= MATERIAL PROVIDED =
□ □ □
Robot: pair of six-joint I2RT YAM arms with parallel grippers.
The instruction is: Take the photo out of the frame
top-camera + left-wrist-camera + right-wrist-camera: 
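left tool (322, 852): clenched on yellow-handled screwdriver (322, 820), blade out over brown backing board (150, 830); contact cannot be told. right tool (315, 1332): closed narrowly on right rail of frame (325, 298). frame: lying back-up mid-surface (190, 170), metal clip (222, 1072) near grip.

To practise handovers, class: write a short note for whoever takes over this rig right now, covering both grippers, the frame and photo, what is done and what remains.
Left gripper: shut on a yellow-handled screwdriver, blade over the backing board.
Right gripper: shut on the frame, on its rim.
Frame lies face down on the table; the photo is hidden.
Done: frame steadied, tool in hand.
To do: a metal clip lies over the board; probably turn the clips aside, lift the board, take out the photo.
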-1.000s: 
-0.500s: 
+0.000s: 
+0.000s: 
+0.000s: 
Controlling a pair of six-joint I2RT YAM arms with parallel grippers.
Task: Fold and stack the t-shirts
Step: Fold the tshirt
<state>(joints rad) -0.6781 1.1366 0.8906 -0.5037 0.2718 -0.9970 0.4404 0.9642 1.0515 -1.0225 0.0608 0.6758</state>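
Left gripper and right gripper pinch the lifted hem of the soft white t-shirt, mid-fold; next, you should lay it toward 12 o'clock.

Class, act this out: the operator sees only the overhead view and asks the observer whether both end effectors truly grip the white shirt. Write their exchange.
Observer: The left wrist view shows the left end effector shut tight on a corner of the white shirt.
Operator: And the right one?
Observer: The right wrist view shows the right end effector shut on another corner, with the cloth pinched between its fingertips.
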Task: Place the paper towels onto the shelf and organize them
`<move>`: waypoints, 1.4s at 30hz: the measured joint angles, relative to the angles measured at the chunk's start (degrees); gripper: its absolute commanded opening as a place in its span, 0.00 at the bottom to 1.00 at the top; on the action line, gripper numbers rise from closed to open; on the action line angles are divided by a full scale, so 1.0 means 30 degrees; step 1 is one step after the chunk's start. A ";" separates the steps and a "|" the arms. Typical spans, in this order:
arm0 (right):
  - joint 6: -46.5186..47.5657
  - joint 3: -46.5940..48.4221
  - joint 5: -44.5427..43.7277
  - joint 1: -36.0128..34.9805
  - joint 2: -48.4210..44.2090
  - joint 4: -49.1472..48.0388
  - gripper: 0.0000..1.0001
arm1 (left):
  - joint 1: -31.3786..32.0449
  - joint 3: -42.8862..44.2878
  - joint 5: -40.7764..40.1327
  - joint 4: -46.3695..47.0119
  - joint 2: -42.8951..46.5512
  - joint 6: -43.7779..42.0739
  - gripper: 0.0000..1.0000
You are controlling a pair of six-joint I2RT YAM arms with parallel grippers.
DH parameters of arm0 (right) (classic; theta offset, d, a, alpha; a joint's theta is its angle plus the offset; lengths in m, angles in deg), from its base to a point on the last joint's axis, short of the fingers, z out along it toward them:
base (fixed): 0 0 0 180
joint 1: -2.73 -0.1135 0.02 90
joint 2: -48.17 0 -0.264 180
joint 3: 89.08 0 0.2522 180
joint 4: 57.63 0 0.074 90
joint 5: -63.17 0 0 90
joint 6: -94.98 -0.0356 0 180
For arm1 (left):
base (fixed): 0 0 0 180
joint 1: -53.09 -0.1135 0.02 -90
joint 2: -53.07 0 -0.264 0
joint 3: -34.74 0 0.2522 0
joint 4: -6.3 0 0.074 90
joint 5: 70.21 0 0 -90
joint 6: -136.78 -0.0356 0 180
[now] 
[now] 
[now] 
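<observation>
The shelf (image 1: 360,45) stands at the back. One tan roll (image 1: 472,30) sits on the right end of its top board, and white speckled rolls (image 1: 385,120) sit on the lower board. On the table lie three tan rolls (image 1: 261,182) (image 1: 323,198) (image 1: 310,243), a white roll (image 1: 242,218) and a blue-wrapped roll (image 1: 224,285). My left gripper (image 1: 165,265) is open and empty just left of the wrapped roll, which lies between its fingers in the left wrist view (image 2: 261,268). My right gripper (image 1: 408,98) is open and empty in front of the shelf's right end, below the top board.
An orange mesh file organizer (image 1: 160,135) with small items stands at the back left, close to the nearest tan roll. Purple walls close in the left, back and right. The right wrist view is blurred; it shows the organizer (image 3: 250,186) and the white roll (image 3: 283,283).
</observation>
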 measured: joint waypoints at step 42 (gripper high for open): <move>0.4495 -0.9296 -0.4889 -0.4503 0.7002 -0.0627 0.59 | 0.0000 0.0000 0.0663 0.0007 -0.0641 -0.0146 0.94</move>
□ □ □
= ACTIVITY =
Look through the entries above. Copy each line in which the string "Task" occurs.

= YOUR RESPONSE =
Task: Fold and stack the t-shirts
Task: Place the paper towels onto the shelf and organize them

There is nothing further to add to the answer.